▶ Action item
Where the line containing "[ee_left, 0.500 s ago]" appears, start copying; continue through the last line below and copy nothing else.

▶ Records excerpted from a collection
- - - - -

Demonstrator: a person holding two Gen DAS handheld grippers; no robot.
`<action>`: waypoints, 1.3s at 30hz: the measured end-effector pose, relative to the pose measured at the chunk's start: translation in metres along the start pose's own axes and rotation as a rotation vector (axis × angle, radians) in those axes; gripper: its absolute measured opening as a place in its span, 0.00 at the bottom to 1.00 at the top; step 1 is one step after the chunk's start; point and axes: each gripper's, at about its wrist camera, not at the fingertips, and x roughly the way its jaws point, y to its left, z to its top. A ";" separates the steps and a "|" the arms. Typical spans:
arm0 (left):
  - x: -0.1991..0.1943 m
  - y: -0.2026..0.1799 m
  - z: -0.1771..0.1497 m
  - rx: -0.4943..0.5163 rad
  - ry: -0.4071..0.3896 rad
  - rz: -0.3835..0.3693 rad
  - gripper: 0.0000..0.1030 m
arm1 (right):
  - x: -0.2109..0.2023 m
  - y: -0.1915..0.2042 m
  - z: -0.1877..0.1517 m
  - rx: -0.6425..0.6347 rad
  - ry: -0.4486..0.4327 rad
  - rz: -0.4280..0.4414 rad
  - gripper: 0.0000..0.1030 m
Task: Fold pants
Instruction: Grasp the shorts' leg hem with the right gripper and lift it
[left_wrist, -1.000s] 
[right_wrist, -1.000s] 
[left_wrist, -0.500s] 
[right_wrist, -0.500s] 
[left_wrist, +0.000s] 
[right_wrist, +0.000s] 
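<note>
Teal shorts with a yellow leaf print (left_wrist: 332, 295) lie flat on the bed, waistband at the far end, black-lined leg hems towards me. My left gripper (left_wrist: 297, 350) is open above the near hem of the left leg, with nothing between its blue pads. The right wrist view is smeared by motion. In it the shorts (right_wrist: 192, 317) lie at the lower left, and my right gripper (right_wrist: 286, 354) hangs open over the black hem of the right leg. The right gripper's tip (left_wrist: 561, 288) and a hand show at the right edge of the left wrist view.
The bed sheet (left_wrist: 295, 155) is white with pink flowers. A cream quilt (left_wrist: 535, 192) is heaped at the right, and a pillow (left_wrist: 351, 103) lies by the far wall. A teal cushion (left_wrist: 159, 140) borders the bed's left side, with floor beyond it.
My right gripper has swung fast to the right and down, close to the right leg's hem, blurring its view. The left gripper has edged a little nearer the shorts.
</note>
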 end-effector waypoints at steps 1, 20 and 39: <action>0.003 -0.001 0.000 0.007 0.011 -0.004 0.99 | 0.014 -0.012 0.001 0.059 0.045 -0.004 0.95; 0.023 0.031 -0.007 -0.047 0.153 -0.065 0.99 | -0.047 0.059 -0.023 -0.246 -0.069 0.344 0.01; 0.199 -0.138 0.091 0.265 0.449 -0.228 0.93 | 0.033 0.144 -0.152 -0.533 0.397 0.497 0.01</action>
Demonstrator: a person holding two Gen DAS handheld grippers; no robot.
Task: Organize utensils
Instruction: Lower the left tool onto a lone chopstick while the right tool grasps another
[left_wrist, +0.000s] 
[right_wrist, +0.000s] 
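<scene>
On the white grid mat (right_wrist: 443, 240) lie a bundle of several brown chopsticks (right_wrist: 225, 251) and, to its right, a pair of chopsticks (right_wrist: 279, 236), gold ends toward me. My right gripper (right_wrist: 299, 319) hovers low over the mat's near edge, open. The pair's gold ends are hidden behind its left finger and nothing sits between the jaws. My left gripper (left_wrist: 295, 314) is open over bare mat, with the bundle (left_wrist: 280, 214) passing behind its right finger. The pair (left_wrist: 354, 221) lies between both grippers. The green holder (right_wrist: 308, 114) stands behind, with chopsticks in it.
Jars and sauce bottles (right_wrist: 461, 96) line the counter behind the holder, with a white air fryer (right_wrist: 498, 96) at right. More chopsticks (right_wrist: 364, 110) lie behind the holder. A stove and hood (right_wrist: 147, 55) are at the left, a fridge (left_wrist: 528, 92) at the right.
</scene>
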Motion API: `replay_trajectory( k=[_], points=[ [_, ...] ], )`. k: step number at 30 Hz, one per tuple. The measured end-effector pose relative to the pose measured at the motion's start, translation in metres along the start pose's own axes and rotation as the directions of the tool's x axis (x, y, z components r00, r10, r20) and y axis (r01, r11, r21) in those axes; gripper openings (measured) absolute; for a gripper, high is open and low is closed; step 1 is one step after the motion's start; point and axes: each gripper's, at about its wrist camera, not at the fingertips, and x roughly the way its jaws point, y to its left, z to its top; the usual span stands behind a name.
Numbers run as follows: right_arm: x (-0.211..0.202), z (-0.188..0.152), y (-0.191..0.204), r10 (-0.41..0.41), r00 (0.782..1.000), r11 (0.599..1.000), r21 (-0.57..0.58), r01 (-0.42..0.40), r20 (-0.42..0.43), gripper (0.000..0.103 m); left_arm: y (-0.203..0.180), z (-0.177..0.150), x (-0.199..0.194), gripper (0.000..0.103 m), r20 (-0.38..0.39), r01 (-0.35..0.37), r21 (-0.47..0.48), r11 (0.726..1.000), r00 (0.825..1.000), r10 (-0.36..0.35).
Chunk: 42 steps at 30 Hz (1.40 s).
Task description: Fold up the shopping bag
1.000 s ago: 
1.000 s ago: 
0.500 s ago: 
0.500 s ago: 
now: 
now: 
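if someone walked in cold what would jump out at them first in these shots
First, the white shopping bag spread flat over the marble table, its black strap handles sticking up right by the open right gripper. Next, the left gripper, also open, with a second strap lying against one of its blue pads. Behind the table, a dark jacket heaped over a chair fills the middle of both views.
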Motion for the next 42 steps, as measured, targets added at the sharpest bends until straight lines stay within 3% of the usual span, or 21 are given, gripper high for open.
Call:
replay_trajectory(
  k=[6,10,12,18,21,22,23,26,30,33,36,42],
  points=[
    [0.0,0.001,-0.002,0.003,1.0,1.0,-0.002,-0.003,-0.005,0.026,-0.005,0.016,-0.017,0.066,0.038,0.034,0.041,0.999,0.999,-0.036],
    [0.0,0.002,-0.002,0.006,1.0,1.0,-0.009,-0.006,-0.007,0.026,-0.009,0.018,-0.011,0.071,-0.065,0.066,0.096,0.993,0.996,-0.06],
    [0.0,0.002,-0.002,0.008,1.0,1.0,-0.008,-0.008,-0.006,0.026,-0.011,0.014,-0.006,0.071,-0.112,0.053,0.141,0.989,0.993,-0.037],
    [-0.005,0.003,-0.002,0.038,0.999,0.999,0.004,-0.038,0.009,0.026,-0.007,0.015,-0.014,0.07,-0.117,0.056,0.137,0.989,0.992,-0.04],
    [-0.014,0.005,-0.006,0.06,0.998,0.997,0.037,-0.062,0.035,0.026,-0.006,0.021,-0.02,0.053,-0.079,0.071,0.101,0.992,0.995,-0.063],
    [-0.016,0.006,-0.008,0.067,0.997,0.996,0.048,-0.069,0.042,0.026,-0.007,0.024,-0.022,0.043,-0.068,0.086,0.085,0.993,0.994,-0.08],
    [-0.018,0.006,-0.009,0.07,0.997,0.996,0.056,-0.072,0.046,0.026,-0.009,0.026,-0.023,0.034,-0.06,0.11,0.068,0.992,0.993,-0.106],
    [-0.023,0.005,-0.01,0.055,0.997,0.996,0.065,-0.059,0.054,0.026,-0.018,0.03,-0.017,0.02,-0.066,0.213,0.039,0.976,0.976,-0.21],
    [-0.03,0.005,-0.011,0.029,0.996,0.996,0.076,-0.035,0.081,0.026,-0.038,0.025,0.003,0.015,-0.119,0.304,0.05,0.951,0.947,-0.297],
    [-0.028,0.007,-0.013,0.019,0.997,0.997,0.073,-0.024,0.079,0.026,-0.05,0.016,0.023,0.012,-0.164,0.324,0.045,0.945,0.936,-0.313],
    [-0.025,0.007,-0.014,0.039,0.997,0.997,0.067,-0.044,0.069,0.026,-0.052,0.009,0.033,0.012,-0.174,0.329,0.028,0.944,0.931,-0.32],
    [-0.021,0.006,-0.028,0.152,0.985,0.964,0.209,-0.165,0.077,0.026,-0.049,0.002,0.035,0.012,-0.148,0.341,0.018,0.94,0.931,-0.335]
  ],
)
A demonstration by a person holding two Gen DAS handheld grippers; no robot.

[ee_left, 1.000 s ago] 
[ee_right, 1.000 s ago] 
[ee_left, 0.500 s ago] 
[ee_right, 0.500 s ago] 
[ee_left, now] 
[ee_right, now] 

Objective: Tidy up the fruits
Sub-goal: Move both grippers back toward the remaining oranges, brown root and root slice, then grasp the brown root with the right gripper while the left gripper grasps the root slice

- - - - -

▶ Exercise output
[ee_left, 0.500 s ago] 
[ee_right, 0.500 s ago] 
[ee_left, now] 
[ee_right, now] 

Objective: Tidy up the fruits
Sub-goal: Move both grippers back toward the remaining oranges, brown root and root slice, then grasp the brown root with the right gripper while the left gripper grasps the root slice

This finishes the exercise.